DALLAS – Allison Preiss became a hero to airline passengers this spring when she scored a $10,000 travel voucher for losing her seat on an oversold flight.
Negotiating skill mixed with a bit of luck helped Preiss land the elusive payoff.
With the peak summer travel season right around the corner, other passengers can learn from Preiss’s example if they wind up on an overcrowded flight.
There are two situations that passengers might find themselves in, and their rights — and bargaining power — vary greatly between them.
In the first, an airline forces a passenger off a flight for lack of space — called bumping. Under federal rules, the passenger is entitled to cash compensation, not just a voucher, and a seat on a later flight. Bumped passengers whose travel is delayed for at least an hour are entitled to up to $1,350 in compensation, with the amount based on the length of the delay and the one-way price of the ticket.
“The vast majority of Americans take one airline trip a year, and since vouchers are usually valid for just one year, most people should ask for cash,” said George Hobica, a travel expert who founded the airfarewatchdog.com website. But, he added, frequent fliers might want to negotiate to see how high the airline will go with a voucher.
That’s what Preiss did back in March. Thanks to a broken seat, United bumped her from a flight from Dulles Airport outside Washington to Austin, Texas. But Preiss had leverage because United couldn’t find anyone willing to give up their seat. She calculated that she was entitled to about $650 in cash based on the price of her ticket, and she turned down a $2,000 voucher. Then a second United employee said she could offer a voucher up to $10,000 plus a seat on a later flight, and Preiss took it.
The second situation occurs when the airline hasn’t yet kicked anyone off an overbooked flight but instead looks for people to take a later flight in exchange for compensation — usually a voucher; the airline is not legally required to pay cash to volunteers.
When airlines know a flight is overbooked, they will make lowball offers to customers at ticket counters, kiosks and gate areas. They will raise the amount of the vouchers until they find a taker, pitting passengers against each other in a kind of reverse auction.
“My advice would be to start high,” said Brian Kelly, CEO of travel website The Points Guy. “If you’re going to be displaced for several hours, don’t take the quick and easy $200 (voucher).”
Kelly said a $400 voucher for getting off a domestic flight or $800 for an international one would be “a solid starting point.”
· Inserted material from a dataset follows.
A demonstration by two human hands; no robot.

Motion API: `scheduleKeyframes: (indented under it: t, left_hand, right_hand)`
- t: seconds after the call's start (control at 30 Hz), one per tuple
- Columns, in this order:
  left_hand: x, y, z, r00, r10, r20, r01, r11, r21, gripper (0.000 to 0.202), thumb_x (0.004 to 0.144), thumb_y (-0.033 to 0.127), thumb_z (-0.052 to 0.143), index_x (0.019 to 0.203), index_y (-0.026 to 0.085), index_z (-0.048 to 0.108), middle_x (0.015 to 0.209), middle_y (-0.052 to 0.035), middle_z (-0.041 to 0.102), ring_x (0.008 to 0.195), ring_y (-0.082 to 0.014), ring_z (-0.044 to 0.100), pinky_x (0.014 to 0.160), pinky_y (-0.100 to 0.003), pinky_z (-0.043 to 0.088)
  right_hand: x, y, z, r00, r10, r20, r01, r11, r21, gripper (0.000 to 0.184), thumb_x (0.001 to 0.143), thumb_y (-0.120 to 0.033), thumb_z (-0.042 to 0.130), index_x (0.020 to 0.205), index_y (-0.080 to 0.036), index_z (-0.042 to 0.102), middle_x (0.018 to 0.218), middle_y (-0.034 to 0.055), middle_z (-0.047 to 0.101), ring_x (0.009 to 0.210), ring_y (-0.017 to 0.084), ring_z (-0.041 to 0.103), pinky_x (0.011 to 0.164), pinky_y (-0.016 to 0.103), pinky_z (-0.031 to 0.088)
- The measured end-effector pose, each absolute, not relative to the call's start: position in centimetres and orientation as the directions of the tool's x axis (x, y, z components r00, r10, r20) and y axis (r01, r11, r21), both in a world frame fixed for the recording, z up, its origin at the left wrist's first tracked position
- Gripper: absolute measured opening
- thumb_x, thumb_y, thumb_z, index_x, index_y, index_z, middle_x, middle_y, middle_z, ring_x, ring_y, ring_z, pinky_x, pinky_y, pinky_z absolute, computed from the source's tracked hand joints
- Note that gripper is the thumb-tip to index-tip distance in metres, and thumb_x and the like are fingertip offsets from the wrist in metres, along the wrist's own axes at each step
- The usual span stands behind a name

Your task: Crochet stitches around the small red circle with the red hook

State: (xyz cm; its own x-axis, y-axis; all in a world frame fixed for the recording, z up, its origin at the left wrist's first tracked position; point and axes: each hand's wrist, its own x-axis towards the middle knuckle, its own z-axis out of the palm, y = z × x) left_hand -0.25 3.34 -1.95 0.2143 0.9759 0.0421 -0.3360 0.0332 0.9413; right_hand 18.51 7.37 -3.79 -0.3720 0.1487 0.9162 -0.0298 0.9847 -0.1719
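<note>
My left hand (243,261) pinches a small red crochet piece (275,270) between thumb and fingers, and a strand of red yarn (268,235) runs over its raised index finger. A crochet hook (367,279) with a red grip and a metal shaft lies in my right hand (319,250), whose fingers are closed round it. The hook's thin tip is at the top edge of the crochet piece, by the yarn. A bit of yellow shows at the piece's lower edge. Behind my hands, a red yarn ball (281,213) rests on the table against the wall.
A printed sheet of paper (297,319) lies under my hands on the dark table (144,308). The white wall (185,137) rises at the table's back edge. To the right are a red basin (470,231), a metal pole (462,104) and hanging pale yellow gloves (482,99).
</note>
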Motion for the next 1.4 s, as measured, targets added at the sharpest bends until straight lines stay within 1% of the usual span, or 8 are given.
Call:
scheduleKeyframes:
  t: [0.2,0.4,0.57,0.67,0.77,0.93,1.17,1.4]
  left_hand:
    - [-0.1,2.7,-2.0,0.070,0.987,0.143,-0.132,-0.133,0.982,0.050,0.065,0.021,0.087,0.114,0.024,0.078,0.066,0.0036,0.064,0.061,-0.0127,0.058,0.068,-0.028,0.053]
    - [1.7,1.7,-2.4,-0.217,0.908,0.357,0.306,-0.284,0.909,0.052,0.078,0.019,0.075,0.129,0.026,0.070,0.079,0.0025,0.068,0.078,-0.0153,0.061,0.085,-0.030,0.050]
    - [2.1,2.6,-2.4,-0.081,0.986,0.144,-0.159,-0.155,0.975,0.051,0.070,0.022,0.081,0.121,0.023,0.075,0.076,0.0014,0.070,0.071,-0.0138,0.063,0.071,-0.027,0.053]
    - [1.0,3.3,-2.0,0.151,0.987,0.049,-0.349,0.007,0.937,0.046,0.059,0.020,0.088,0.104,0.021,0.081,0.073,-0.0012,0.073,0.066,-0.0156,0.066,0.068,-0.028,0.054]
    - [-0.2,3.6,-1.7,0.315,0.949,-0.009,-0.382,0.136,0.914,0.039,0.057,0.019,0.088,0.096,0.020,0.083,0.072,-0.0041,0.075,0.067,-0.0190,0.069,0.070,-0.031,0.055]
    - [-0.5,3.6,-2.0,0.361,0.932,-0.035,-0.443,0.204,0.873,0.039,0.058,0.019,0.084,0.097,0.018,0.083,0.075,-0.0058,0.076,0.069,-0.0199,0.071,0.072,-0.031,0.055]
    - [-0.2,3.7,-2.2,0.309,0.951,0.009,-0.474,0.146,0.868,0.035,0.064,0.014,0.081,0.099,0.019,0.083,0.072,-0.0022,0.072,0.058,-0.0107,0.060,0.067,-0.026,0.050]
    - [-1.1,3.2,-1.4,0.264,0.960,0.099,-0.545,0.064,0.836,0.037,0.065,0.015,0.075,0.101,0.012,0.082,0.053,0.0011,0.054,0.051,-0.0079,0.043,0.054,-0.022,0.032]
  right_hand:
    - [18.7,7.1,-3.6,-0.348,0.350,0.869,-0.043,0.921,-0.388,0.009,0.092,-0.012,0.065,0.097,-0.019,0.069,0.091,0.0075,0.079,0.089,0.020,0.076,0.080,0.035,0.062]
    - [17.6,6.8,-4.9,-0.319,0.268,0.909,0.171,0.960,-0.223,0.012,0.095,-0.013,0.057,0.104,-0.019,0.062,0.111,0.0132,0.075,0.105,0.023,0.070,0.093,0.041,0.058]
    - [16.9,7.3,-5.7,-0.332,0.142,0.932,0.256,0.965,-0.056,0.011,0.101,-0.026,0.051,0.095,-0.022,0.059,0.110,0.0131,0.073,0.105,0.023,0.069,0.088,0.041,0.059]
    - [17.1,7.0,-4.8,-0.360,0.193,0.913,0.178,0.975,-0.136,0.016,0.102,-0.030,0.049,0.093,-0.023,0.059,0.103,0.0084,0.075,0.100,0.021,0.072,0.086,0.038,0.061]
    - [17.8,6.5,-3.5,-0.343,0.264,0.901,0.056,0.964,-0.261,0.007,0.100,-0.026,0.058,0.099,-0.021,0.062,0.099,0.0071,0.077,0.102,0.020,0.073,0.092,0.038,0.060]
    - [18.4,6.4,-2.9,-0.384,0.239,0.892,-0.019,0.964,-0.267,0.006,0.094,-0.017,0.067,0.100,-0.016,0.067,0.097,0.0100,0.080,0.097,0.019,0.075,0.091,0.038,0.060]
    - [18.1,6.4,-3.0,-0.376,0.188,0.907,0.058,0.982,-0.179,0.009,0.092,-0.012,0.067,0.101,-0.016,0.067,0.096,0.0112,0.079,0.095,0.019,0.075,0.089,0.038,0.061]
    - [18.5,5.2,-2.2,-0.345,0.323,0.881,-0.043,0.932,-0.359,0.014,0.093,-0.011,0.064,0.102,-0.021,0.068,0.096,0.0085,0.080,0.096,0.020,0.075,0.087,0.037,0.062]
Travel experts suspect that airlines prefer vouchers partly because a high percentage of them never get used. The airlines do not disclose redemption rates.
Airlines have gotten very good at buying off passengers on overbooked flights. Last year, about 23,000 passengers were forcibly bumped — the lowest rate since the federal government started keeping track in 1995 — while nearly 342,000 people took an airline’s offer and gave up their seat.
You might wonder how airlines ever come up short on seats.
Airlines can legally oversell flights — although some, like JetBlue, say they don’t — on the assumption that some people won’t show up. Overbooking can also occur when bad weather or a mechanical breakdown causes flights to be cancelled, forcing the airline to scramble to accommodate stranded passengers.
Sometimes airlines switch a flight to a smaller plane with fewer seats. Occasionally, they need to make room for an air marshal or employees. And airlines may cancel flights or limit seating on smaller planes in hot weather because the thinner air makes it harder to generate enough lift for takeoff.
If you take a voucher for getting off a flight, there are some rules you should know. For instance, most airlines won’t replace lost vouchers, and they can’t be sold, although Delta allows them to be transferred to someone flying on the same reservation as the person who got the voucher.
On Southwest, vouchers can only be applied to airfare while American also lets them cover taxes and fees and Delta vouchers can be applied to government taxes. But you can’t use vouchers to purchase extra legroom or an in-flight meal.
If your airline looks for volunteers to get off an overcrowded flight, experts offer this advice before accepting a voucher:
— Insist on a confirmed seat, not standby, on the next available flight in addition to the voucher for future travel.
— If you will be stuck for an extended time, ask for meal or hotel vouchers too.
— Ask when the travel voucher expires — typically they are good for one year — and whether it can be combined with other discounts.
— Find out if the voucher can be used on other airlines; American and Delta vouchers can be used on some partner airlines, United and Southwest certificates cannot.
Kelly, the travel-points expert, advises that no matter what, “don’t get stressed.”
“Look at it as an opportunity for a nice little payday.”